Task: Two lines below mark the span: the one containing "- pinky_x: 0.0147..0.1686" and the one containing "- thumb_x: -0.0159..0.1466". Set down both, plus every line between, exactly as they stand, and nothing else.

[Records contained in a dataset]

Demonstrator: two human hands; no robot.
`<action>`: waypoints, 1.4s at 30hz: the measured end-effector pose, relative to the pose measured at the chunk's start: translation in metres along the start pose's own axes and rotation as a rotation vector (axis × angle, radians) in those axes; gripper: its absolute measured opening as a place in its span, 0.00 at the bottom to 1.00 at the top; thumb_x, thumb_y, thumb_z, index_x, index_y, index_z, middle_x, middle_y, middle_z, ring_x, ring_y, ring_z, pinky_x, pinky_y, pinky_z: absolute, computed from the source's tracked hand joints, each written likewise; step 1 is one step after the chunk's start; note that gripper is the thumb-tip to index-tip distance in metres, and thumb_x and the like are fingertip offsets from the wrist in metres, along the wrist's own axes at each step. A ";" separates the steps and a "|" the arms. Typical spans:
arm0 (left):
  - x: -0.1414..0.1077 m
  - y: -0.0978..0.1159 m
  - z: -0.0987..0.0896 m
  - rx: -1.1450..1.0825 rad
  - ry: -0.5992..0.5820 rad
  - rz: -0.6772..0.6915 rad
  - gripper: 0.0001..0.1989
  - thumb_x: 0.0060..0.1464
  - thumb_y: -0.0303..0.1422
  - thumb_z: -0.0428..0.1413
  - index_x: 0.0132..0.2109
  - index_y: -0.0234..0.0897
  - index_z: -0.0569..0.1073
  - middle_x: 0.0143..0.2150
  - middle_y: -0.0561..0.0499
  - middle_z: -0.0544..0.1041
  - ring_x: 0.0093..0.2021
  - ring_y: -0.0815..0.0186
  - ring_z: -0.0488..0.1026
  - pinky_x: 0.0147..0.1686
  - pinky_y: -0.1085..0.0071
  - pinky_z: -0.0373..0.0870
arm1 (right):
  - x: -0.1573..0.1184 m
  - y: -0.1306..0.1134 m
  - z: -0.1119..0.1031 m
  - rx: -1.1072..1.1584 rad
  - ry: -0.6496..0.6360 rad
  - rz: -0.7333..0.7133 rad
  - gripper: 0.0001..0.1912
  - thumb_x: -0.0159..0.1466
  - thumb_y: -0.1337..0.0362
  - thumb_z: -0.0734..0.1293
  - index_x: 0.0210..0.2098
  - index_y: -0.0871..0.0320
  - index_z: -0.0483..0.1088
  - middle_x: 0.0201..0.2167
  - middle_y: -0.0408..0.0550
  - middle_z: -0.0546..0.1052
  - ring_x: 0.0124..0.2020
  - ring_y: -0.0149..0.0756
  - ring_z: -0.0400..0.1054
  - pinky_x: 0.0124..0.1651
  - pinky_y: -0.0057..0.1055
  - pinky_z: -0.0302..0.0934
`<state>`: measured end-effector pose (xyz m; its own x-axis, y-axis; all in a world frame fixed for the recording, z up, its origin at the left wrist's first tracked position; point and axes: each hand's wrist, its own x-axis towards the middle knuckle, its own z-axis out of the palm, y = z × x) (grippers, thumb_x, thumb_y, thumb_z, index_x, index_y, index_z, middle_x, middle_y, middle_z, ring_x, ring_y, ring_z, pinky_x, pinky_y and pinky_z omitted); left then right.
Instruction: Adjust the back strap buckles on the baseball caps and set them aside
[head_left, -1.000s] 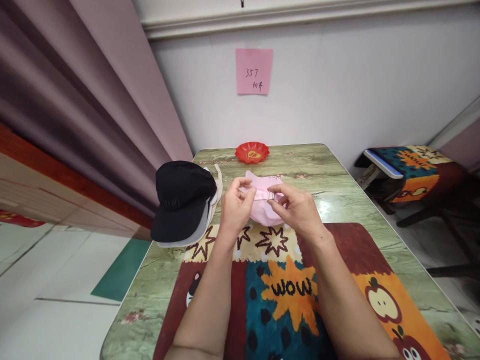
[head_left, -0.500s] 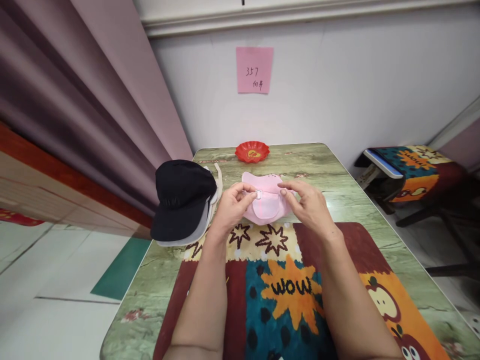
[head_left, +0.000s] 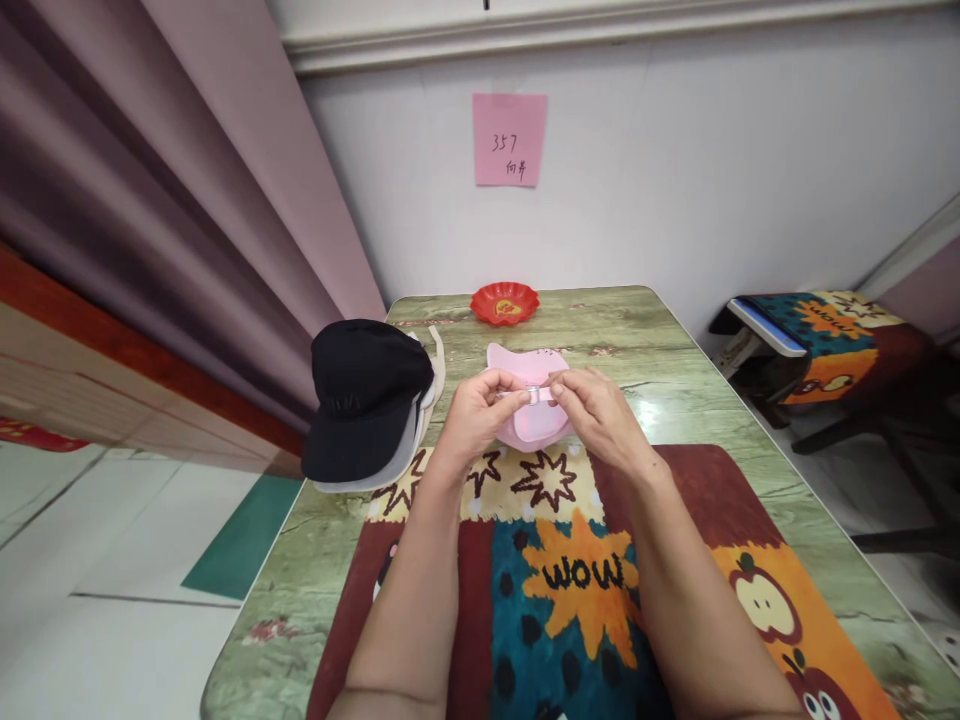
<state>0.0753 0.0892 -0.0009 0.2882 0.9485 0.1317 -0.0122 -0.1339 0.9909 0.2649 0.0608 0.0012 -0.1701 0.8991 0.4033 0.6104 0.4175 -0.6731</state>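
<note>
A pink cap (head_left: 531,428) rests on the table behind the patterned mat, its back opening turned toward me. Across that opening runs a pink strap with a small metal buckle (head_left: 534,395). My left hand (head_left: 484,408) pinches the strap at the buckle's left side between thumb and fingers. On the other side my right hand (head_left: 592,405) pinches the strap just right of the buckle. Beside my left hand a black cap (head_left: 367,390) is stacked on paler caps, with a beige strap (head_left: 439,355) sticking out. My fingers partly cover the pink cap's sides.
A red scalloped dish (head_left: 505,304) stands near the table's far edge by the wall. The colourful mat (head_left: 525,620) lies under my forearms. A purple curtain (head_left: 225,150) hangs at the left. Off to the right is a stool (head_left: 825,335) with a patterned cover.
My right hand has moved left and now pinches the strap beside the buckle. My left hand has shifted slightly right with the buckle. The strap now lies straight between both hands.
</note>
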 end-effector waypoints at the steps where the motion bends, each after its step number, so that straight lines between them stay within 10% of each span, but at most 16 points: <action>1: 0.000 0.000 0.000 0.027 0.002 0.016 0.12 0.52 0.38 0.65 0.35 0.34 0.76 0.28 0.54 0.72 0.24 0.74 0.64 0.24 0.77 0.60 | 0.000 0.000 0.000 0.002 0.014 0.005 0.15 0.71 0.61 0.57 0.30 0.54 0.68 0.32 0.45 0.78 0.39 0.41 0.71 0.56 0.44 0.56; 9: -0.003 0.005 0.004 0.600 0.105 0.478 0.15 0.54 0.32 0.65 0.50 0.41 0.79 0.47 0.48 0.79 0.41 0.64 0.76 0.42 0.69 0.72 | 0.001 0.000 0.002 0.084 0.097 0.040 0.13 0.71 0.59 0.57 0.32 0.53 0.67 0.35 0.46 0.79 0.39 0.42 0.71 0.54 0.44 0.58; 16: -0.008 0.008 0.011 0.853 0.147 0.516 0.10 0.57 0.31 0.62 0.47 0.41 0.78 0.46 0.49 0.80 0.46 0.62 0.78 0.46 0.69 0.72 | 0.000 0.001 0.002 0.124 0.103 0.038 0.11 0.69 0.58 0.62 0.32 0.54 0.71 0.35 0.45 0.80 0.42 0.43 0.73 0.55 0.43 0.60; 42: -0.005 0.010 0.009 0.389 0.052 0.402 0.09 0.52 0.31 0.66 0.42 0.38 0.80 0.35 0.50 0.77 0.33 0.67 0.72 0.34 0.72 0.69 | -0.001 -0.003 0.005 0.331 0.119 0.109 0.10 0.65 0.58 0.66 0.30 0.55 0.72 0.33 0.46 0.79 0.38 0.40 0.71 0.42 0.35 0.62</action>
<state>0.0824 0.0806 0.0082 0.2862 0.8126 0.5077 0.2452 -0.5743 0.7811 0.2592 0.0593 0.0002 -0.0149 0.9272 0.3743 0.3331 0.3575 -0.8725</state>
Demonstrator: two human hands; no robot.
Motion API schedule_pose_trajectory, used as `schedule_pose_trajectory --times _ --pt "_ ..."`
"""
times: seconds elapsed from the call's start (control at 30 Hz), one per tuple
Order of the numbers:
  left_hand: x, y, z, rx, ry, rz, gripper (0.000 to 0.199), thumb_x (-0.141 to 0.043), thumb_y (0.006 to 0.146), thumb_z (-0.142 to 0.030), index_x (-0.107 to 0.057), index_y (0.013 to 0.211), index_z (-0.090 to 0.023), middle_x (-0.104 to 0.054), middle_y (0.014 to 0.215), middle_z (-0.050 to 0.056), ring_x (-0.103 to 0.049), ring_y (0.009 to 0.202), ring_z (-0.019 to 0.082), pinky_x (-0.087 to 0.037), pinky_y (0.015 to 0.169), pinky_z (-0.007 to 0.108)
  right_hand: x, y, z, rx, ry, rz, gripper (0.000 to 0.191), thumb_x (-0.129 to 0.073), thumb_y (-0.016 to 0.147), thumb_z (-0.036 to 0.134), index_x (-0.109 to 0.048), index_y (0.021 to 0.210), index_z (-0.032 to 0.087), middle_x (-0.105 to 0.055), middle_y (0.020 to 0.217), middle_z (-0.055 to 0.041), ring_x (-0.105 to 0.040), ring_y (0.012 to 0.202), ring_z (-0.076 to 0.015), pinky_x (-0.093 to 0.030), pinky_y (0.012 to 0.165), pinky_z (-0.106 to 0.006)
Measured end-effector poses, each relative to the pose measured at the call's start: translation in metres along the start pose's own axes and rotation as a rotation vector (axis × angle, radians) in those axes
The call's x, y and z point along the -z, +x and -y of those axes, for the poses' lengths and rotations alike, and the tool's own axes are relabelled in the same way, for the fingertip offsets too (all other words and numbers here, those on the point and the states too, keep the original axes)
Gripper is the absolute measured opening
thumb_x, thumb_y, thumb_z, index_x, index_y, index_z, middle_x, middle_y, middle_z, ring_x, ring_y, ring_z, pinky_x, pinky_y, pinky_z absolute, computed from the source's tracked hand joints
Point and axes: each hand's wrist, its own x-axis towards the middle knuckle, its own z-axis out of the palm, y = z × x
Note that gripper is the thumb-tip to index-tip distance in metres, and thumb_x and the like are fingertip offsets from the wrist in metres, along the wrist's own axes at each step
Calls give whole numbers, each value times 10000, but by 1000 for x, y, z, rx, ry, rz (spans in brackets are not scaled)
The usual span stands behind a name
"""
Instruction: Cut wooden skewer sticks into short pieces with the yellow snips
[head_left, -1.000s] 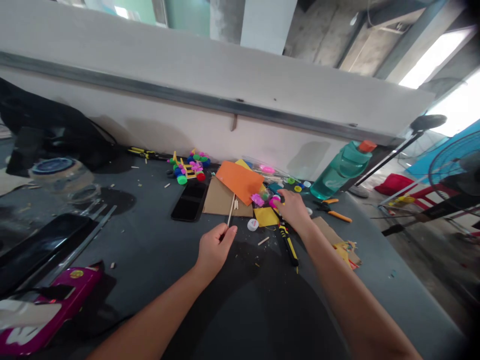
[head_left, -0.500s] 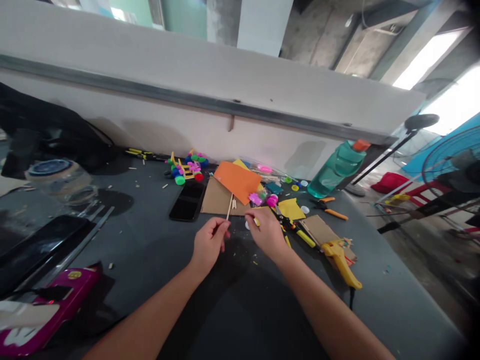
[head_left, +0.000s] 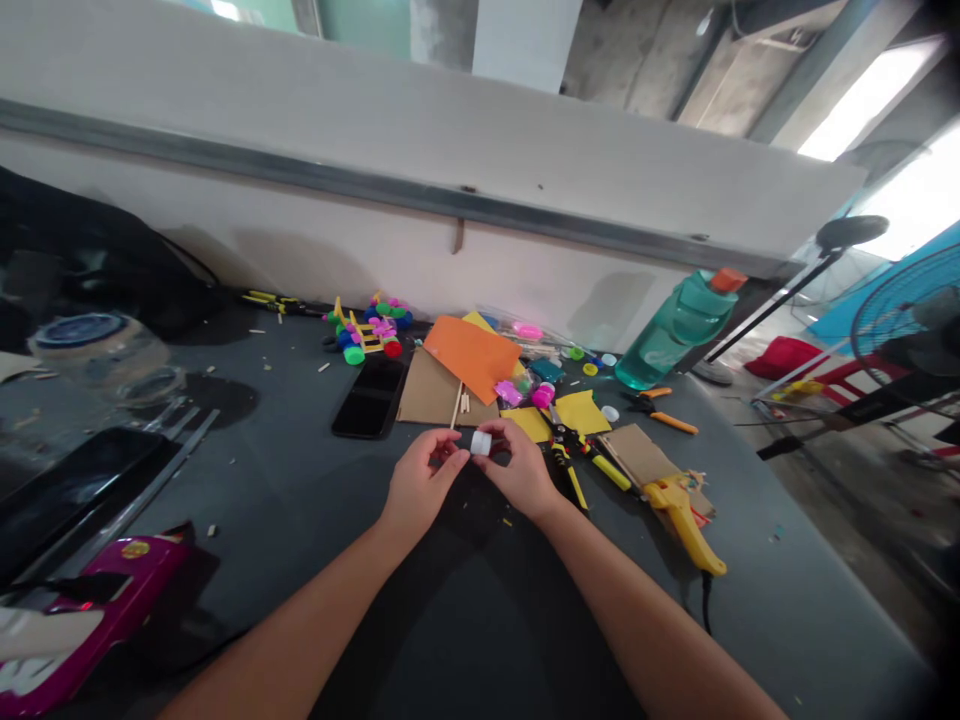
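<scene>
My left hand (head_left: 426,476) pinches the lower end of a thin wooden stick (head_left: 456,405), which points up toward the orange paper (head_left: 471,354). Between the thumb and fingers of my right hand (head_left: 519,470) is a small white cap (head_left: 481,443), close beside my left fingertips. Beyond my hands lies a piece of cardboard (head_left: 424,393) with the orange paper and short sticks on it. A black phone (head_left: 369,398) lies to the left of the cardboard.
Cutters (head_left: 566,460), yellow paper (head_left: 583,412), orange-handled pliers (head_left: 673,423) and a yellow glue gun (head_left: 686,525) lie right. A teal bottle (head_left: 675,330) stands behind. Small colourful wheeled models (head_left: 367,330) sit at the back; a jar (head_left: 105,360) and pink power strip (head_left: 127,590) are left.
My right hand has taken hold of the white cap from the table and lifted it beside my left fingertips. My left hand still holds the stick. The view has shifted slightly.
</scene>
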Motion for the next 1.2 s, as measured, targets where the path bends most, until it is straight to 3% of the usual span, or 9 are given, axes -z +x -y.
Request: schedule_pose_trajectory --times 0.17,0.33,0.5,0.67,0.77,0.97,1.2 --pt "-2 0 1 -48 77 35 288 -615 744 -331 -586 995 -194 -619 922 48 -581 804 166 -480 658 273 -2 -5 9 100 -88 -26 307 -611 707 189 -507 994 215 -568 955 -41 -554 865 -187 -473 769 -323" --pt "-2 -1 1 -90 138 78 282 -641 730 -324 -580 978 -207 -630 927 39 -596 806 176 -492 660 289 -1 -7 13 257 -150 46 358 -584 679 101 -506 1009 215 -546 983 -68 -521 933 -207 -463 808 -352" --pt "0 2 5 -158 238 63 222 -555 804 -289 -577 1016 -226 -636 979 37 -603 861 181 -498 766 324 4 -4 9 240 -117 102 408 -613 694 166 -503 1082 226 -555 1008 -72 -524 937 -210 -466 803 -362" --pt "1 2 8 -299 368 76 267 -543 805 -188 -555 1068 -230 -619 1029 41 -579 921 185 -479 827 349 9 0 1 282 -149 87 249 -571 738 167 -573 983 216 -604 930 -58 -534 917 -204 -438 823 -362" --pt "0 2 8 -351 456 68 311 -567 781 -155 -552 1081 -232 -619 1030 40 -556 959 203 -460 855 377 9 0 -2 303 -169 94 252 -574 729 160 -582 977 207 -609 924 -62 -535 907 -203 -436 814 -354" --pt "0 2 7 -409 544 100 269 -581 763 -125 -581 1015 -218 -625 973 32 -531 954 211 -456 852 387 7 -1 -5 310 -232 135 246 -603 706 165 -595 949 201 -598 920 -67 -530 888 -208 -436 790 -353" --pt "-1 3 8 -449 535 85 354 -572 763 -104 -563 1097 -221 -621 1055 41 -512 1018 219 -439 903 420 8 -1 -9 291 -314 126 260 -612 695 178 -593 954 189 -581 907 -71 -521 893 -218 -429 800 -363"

Solution for this task:
  - pinky_x: 0.0147..0.1686
  - pinky_y: -0.1085..0.0071
  - pinky_z: -0.0373..0.0870
arm1 (right):
  - x: -0.1573..0.1184 m
  - y: -0.1306..0.1134 m
  - z: -0.1119..0.1031 m
  - rx: -1.1072..1.1584 rad
  - ry: -0.6496..0.6360 rad
  - rz: -0.7333..0.7133 rad
  - gripper: 0.0001..0.1912
  - thumb_x: -0.0159..0.1466

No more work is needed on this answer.